#### TASK REQUIREMENTS
Find every line below where the string "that" shows up, and copy those lines.

#### SUPPLIED INFORMATION

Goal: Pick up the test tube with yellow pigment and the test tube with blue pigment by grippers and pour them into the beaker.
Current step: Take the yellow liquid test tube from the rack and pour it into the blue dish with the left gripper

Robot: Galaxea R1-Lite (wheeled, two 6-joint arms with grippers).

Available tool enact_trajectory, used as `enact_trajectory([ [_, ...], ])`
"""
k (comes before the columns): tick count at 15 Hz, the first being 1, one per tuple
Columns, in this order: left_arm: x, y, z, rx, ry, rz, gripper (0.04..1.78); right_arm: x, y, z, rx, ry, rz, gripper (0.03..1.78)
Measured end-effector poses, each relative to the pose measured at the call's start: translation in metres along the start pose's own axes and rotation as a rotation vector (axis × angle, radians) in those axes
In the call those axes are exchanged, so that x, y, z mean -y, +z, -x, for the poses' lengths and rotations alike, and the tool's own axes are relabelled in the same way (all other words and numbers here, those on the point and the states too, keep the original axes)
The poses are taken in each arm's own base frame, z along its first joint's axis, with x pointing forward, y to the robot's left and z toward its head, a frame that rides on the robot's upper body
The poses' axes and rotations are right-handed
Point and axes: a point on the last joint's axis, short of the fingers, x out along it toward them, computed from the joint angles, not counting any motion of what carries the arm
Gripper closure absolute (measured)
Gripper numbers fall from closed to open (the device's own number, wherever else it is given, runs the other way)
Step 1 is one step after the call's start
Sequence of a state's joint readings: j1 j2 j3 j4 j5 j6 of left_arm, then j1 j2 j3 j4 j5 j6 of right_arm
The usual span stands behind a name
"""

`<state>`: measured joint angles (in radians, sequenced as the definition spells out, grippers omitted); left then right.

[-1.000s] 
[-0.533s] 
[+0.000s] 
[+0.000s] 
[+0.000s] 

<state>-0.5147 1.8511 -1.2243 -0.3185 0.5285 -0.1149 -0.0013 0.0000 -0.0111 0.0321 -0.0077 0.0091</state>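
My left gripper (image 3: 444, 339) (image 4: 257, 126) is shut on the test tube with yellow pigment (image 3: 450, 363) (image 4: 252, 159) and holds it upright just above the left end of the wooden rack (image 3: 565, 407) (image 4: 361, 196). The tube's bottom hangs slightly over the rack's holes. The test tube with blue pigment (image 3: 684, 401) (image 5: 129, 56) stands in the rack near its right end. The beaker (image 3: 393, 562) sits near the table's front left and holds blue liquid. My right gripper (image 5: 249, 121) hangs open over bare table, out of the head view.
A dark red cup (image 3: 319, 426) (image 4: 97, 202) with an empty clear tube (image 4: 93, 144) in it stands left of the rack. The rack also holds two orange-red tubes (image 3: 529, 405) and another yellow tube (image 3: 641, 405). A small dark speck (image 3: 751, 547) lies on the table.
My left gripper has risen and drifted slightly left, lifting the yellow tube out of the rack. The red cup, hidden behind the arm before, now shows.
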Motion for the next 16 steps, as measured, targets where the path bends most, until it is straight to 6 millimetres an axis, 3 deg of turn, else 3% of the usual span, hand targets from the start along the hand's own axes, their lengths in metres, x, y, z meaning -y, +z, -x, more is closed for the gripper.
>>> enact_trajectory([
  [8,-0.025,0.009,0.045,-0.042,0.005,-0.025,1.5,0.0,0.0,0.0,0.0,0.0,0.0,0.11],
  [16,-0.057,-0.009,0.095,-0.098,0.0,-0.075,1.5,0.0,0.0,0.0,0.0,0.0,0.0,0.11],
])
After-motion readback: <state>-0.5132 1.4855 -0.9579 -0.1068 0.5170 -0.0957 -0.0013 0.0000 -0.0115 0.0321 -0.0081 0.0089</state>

#### SOLUTION TO THIS EXERCISE
In the call those axes are exchanged, so that x, y, z mean -y, +z, -x, for the poses' lengths and rotations alike, and the tool's own axes are relabelled in the same way (all other words and numbers here, those on the point and the states too, keep the original axes)
The poses are taken in each arm's own base frame, z along its first joint's axis, with x pointing forward, y to the robot's left and z toward its head, a frame that rides on the robot's upper body

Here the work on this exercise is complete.